The chosen site is Revolution Square in Bucharest which, although historically and symbolically charged, remains today an inert, confused, and undervalued space, both urbanistically and socially. It is the very place where Nicolae Ceaușescu gave his final speech, interrupted by the crowd’s boos and followed by his escape via helicopter from the rooftop of the current Ministry of Internal Affairs (formerly the Central Committee building).
The square is analyzed as an urban palimpsest, marked by collective trauma and successive ideological re-significations. Although the historic rupture of December 1989 occurred here, the space has not been fully assumed as a true site of memory: the Memorial of Rebirth is a controversial symbol, and the square remains fragmented and disconnected from the life of the city.
My proposal includes the construction of an underground traffic tunnel, starting in front of the Romanian Athenaeum and continuing to the intersection with Ion Câmpineanu Street, with two additional exits on C.A. Rosetti and Demetru I. Dobrescu streets. Furthermore, the Ministry’s parking area, along with the public parking spaces in front of the Ministry and the former Cina restaurant, are relocated underground.

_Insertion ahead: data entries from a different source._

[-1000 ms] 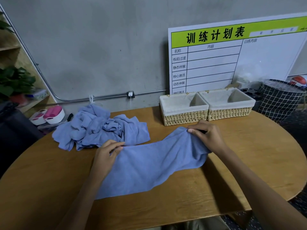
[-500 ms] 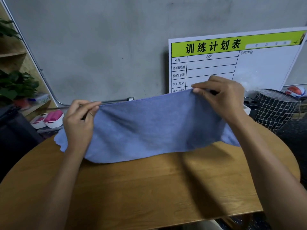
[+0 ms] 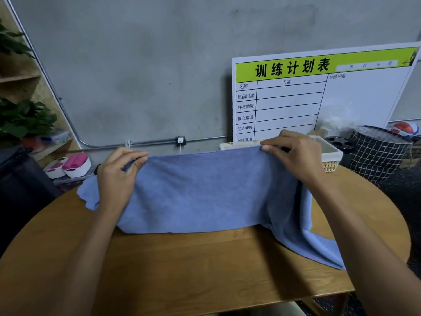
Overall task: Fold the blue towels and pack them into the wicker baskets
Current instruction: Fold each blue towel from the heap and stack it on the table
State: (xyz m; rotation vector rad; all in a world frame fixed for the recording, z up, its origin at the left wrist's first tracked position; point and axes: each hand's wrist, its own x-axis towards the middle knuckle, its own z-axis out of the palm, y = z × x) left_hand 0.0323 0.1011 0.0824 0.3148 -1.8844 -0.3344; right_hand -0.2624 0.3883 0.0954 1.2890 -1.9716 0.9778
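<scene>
A blue towel [image 3: 205, 192] hangs stretched above the round wooden table [image 3: 205, 270], its lower edge resting on the wood. My left hand [image 3: 118, 174] pinches its top left corner. My right hand [image 3: 293, 153] pinches the top edge near the right, and the towel's right end trails down onto the table. Behind the towel only the right wicker basket [image 3: 330, 156] with its white lining shows; the left one is almost hidden. A bit of the pile of other blue towels [image 3: 87, 195] peeks out at the left.
A white training-schedule board [image 3: 319, 96] leans on the grey wall behind the baskets. A black checked bin [image 3: 378, 153] stands off the table at the right. White and pink slippers [image 3: 70, 165], a dark bag and a shelf with plants are at the left.
Both hands lifted the towel off the table and stretched it wide. Since half a second ago it has come lower, and its right end now drapes onto the wood.
</scene>
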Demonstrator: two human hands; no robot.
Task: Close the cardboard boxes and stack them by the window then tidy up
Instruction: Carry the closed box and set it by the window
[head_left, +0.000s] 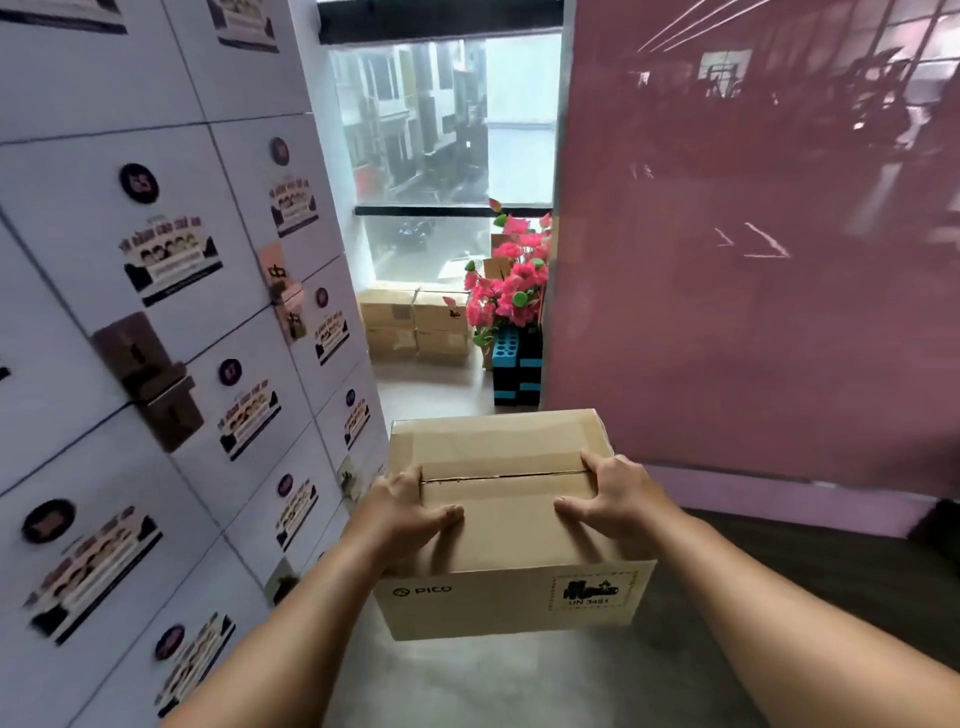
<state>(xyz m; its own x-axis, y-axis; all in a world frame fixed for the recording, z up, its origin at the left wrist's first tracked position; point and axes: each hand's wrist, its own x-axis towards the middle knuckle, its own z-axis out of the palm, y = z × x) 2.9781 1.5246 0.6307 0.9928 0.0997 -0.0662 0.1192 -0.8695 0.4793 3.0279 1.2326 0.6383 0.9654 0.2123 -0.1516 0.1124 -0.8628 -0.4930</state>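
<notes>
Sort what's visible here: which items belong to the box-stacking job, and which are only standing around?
Part of the job:
- closed cardboard box, gripped at its sides by the left hand and right hand
- stacked boxes under the window

Just standing about:
- pink flowers
- blue and black block
- lockers

— On the left?
— White lockers (171, 291) with stickers and numbered badges.
— By the glass?
— Pink flowers (511, 283), above blue-and-black foam blocks (517, 366).
— On the right?
— Glossy pink wall (753, 312), grey floor (467, 680).
</notes>
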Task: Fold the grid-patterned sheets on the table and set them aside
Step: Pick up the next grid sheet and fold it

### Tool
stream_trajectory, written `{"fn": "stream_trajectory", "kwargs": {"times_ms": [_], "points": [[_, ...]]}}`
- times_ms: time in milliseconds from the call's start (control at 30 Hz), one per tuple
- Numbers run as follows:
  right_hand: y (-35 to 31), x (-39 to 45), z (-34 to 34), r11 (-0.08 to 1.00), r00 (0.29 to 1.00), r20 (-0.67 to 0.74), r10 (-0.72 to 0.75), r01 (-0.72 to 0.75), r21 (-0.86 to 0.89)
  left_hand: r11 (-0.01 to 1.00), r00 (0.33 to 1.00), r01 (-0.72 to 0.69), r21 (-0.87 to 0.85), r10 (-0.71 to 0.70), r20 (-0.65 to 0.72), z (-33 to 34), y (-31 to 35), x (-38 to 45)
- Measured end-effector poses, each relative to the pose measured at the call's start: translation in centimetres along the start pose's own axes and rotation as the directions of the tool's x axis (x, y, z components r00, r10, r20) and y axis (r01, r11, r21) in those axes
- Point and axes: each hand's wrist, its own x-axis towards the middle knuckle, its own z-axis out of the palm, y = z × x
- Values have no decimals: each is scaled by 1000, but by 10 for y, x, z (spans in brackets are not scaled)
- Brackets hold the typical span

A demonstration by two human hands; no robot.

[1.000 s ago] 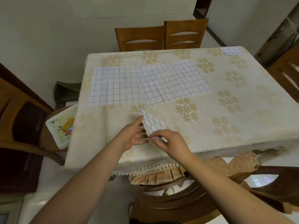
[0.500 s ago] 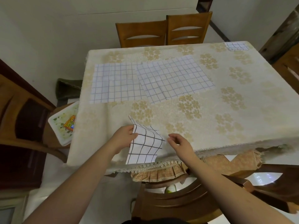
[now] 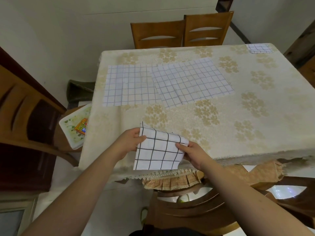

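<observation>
On my left, my left hand (image 3: 130, 143) pinches the upper left edge of the folded sheet (image 3: 159, 150), thumb lying across its face and fingers tucked behind, out of sight. The sheet hangs between my two hands at the near edge of the table (image 3: 255, 142), its lower part drooping past the tablecloth's lace hem. It looks light and limp, a thin cloth or paper that curls at its top left corner and bows along the top, so I judge it will sag wherever I am not holding it and will slip out of square if I let one side go. The best places to take it are the two upper corners or the side edges, where a pinch keeps the layers together; a grip in the middle would only crumple it. On my right, my right hand (image 3: 191, 154) pinches the right edge, thumb on top and fingers curled beneath. Farther back on the table, well apart from my hands, two flat sheets wait: the left flat sheet (image 3: 129, 85) and the right flat sheet (image 3: 192, 80), which overlaps it a little. At the far right corner lies a small folded sheet (image 3: 258, 48), which I take to be the set-aside spot.
</observation>
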Motion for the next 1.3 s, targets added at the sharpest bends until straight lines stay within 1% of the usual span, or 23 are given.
{"fn": "stream_trajectory", "kwargs": {"times_ms": [67,200,400,567,633,733,833,867,933,1000,1100,1200,1267,1300], "points": [[-6,-2,0,998,1000,13,-18,19,-56,999,1000,17,-43,-17,-3,-1,-4,-2],[-20,-10,-2,987,998,43,-48,54,-152,998,1000,9,-70,-8,14,-6,-11,-5],[-33,-17,-8,987,993,68,-96,104,-126,990,993,-28,-136,44,113,-7,-12,-8],[-38,-22,-11,984,989,85,-119,129,-120,973,994,-43,-226,64,88,-6,-15,-3],[-40,-24,-10,974,988,71,-140,150,-171,969,995,-48,-242,66,69,-5,-16,-2],[-41,-23,-13,950,983,37,-182,186,-252,974,997,-60,-217,71,39,-2,-14,-2],[-43,-25,-13,879,966,77,-246,255,-403,982,996,-84,-169,87,8,-1,-14,-1],[-43,-25,-12,867,963,76,-257,265,-422,985,996,-91,-144,93,3,-1,-14,0],[-45,-27,-10,879,961,58,-271,272,-391,987,995,-96,-125,97,0,0,-11,-1],[-44,-23,-10,914,965,11,-261,251,-319,982,997,-76,-173,80,15,2,-9,-1],[-43,-21,-13,982,985,1,-170,170,-88,951,998,-24,-308,43,56,3,-5,-2],[-39,-19,-14,988,998,4,-63,62,142,894,998,2,-448,26,57,3,-3,-3],[-36,-21,-11,980,1000,15,-7,4,201,902,998,-29,-431,49,36,4,-4,-4],[-34,-20,-11,984,1000,28,12,-17,177,916,997,-58,-397,76,29,5,-5,-4]]}}
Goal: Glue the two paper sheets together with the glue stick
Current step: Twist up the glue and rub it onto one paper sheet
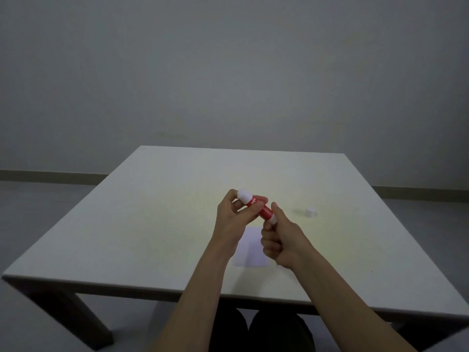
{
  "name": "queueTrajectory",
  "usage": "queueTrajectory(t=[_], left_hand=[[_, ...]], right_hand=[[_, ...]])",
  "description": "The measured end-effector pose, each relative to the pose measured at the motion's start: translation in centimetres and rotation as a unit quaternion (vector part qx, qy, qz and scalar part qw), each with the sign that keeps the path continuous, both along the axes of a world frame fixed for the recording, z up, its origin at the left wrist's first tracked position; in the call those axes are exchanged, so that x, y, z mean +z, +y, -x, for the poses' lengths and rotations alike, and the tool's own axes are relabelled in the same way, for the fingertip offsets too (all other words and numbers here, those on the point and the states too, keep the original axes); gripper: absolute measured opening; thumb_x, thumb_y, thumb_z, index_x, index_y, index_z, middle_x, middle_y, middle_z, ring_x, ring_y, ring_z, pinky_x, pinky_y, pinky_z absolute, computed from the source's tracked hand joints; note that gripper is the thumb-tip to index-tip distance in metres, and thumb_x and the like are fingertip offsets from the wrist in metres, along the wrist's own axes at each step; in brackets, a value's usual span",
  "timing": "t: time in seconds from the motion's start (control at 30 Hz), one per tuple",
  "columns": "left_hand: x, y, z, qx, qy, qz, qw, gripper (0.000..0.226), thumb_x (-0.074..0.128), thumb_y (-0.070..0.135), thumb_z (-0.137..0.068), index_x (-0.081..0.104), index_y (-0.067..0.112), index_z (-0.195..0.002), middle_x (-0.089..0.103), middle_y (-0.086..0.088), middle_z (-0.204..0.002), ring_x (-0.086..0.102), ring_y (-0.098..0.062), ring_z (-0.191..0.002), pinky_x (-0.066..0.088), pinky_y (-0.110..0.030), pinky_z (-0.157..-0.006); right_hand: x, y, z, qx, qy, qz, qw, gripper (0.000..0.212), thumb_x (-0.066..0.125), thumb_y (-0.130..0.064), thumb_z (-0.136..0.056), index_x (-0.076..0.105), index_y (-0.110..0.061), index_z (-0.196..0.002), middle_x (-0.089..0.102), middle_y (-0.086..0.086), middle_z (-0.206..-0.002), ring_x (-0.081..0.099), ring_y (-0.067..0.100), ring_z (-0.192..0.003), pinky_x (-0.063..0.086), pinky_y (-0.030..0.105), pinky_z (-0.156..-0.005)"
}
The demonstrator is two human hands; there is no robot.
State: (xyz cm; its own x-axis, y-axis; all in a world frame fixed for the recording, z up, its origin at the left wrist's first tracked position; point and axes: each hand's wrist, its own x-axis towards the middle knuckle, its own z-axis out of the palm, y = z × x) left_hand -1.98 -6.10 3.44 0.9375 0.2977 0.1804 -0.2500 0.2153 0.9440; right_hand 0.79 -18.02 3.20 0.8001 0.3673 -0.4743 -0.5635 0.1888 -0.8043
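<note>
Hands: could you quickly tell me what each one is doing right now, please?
Left hand: closed on the glue stick, around its red body.
Right hand: closed, fingers pinching the stick's white base end.

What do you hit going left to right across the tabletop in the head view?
left hand → glue stick held between both hands → right hand → white cap standing alone on the table. Paper sheet under the hands left out.

Uncapped red glue stick (257,208) tilted above pale paper sheet (251,250).
</note>
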Motion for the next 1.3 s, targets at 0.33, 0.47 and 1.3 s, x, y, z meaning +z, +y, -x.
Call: queueTrajectory(t=[0.33,0.47,1.3], left_hand=[[-1.6,2.0,-0.3,-0.121,0.005,-0.004,0.993,0.017,0.064,0.015,-0.083,0.056,0.008,-0.096,0.074,-0.006,-0.107,0.067,-0.023,-0.107,0.050,-0.038,-0.097],[-1.8,2.4,-0.8,-0.132,0.019,-0.024,0.991,0.019,0.061,0.018,-0.088,0.056,0.010,-0.105,0.070,0.002,-0.118,0.061,-0.012,-0.117,0.040,-0.028,-0.103],[-7.3,8.6,-1.8,-0.147,0.198,-0.623,0.743,0.083,0.071,0.059,-0.067,0.034,0.043,-0.140,-0.012,0.008,-0.160,-0.024,-0.022,-0.144,-0.015,-0.054,-0.115]], right_hand=[[-0.3,-0.6,-0.4,0.113,0.091,-0.007,0.989,0.055,0.048,-0.044,-0.086,0.034,-0.019,-0.040,0.023,-0.006,-0.034,0.017,0.011,-0.027,0.018,0.018,-0.029],[-1.0,-0.7,-0.8,0.106,-0.054,0.018,0.993,0.061,0.041,-0.061,-0.087,0.071,-0.010,-0.077,0.059,0.006,-0.053,0.055,0.016,-0.044,0.039,0.023,-0.043],[-3.0,0.8,-1.9,0.113,-0.573,0.382,0.716,0.013,0.065,-0.030,-0.080,0.067,-0.019,-0.084,0.072,-0.002,-0.073,0.058,0.012,-0.060,0.045,0.027,-0.061]])
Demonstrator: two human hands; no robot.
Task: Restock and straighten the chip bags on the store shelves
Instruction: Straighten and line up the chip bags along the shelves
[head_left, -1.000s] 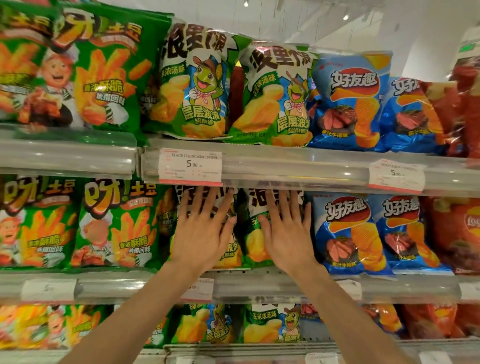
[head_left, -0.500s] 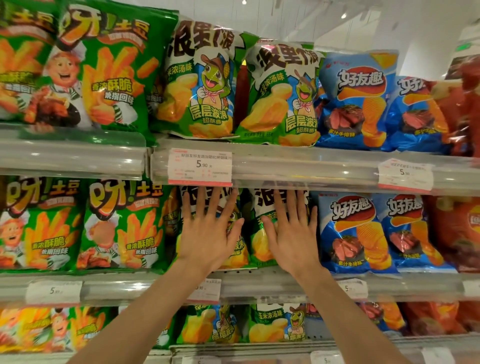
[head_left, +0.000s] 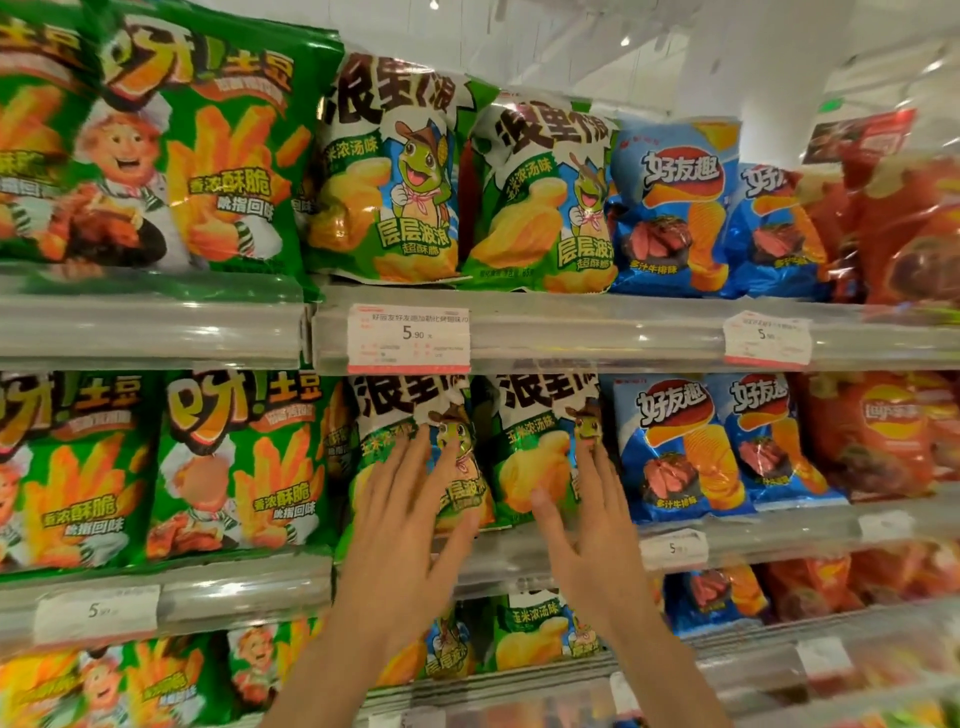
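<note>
Both hands slid lower since earlier frame. Left hand (head_left: 402, 525), right hand (head_left: 589, 525): fingers spread flat against mid-frame green bags (head_left: 530, 467). Light, puffy, crushable; grip edges.

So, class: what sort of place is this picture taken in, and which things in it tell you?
Most likely a shop's snack aisle. Tiered shelves hold rows of matching chip bags, and a price tag reading 5.90 is clipped to the shelf edge. A person's left hand and right hand reach toward the bags.
</note>
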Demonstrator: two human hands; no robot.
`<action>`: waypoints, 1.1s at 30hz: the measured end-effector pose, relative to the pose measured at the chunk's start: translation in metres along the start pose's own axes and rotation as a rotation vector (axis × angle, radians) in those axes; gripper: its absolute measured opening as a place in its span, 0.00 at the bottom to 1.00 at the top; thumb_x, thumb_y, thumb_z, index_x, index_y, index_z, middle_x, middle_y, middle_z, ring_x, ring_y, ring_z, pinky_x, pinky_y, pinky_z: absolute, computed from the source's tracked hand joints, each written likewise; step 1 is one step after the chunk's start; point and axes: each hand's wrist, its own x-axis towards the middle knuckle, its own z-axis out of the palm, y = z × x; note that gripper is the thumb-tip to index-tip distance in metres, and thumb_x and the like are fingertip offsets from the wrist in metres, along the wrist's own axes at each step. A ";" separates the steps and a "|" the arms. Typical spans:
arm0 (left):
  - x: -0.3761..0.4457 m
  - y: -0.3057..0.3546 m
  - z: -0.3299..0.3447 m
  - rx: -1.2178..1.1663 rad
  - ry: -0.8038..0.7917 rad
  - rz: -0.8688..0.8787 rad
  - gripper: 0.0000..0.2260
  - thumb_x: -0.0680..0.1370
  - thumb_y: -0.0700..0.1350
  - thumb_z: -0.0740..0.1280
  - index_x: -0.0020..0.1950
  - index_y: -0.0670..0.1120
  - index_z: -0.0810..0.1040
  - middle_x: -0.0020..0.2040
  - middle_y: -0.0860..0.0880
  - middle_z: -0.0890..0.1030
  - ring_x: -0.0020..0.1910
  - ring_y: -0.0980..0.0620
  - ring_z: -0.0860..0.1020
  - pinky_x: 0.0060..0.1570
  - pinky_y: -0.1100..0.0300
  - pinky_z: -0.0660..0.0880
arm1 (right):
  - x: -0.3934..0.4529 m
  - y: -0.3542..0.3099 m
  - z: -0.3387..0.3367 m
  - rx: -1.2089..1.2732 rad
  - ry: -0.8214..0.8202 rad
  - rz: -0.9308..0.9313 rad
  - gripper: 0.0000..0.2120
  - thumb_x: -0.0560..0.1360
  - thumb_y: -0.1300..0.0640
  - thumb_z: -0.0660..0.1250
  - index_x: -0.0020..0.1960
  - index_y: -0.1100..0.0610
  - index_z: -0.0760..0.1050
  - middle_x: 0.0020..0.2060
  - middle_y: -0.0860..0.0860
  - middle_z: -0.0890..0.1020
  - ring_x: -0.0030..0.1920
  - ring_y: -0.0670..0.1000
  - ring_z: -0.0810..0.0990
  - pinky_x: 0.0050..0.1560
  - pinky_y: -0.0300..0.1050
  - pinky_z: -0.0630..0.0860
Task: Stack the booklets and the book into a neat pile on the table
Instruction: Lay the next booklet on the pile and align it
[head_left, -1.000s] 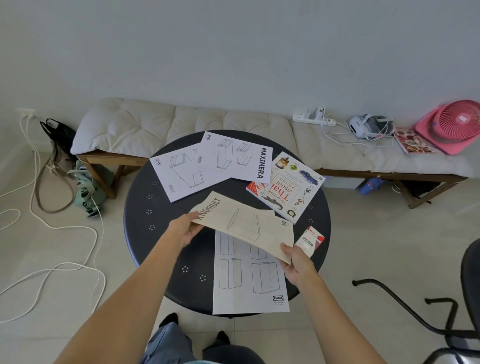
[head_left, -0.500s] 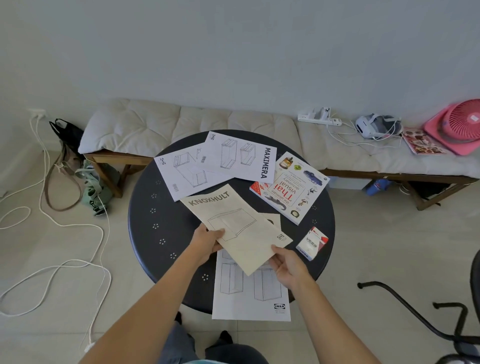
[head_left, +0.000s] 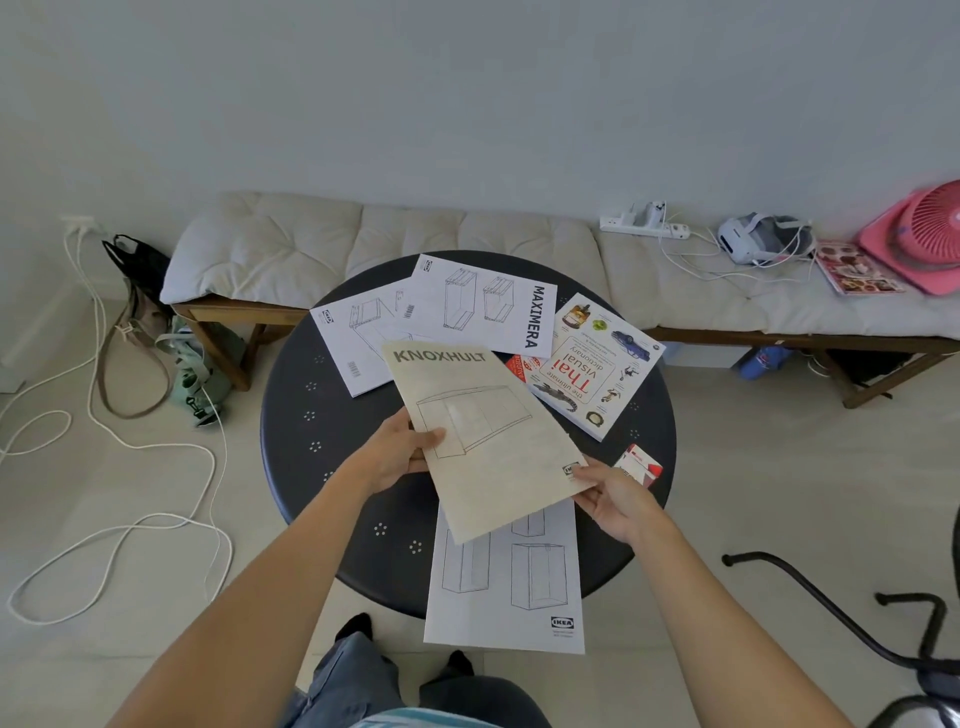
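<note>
Here the KNOXHULT booklet (head_left: 483, 441) is gripped by both hands (head_left: 400, 452) (head_left: 618, 499), probably to be squared onto the MAXIMERA booklet (head_left: 483, 306) next.

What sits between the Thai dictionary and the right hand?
Head view: a small red-and-white box lies on the table between the Thai dictionary and the right hand.

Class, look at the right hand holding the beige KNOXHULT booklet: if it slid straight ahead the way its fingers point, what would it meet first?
The right hand points up-left, so probably the KNOXHULT booklet it already grips; beyond, the left hand. Depth is unclear.
</note>
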 end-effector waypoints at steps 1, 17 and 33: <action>0.000 0.004 -0.001 0.016 -0.030 -0.008 0.19 0.78 0.35 0.65 0.66 0.48 0.71 0.60 0.46 0.81 0.55 0.46 0.81 0.53 0.51 0.79 | 0.000 -0.004 0.001 -0.048 -0.019 0.000 0.11 0.76 0.66 0.66 0.56 0.57 0.78 0.48 0.56 0.84 0.53 0.55 0.82 0.43 0.46 0.82; -0.008 -0.036 0.012 0.330 -0.225 -0.261 0.16 0.77 0.34 0.65 0.62 0.48 0.76 0.58 0.48 0.83 0.54 0.49 0.82 0.49 0.55 0.82 | 0.019 -0.004 -0.003 -0.233 -0.113 -0.052 0.23 0.75 0.68 0.66 0.67 0.52 0.72 0.59 0.57 0.81 0.59 0.61 0.79 0.61 0.66 0.73; -0.008 -0.102 0.045 0.951 0.488 -0.207 0.18 0.71 0.49 0.74 0.52 0.42 0.70 0.52 0.43 0.78 0.47 0.45 0.79 0.46 0.53 0.77 | 0.031 0.058 -0.008 -0.950 0.376 -0.391 0.17 0.72 0.66 0.67 0.61 0.59 0.75 0.54 0.57 0.81 0.52 0.57 0.80 0.43 0.46 0.78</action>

I do not claim that this intervention solves all the square’s problems, but it addresses several major dysfunctions: the fragmented pedestrian circulation is replaced with a unified and coherent ground-level public space; surface car traffic is eliminated, giving the square back to the people; the exact area where the 1989 events unfolded is reactivated and clearly designated as a memorial site, avoiding the current symbolic ambiguities.
The message of the museum focuses on commemorating the tragic moments that led to the fall of the dictatorship, moments that laid the foundation for the country’s freedom and democracy. The exhibition path begins on the top floor of the building with an educational display, then gradually descends along long peripheral ramps, surrounding massive concrete walls, toward a large immersive exhibition in the central part of the building. At the basement level, there is an auditorium with 400 seats, a flexible space intended for public or political forums. The foyer is equipped with a hydraulic platform that allows the floor level to be adjusted, enabling multiple events to take place simultaneously and adapting the space to various uses.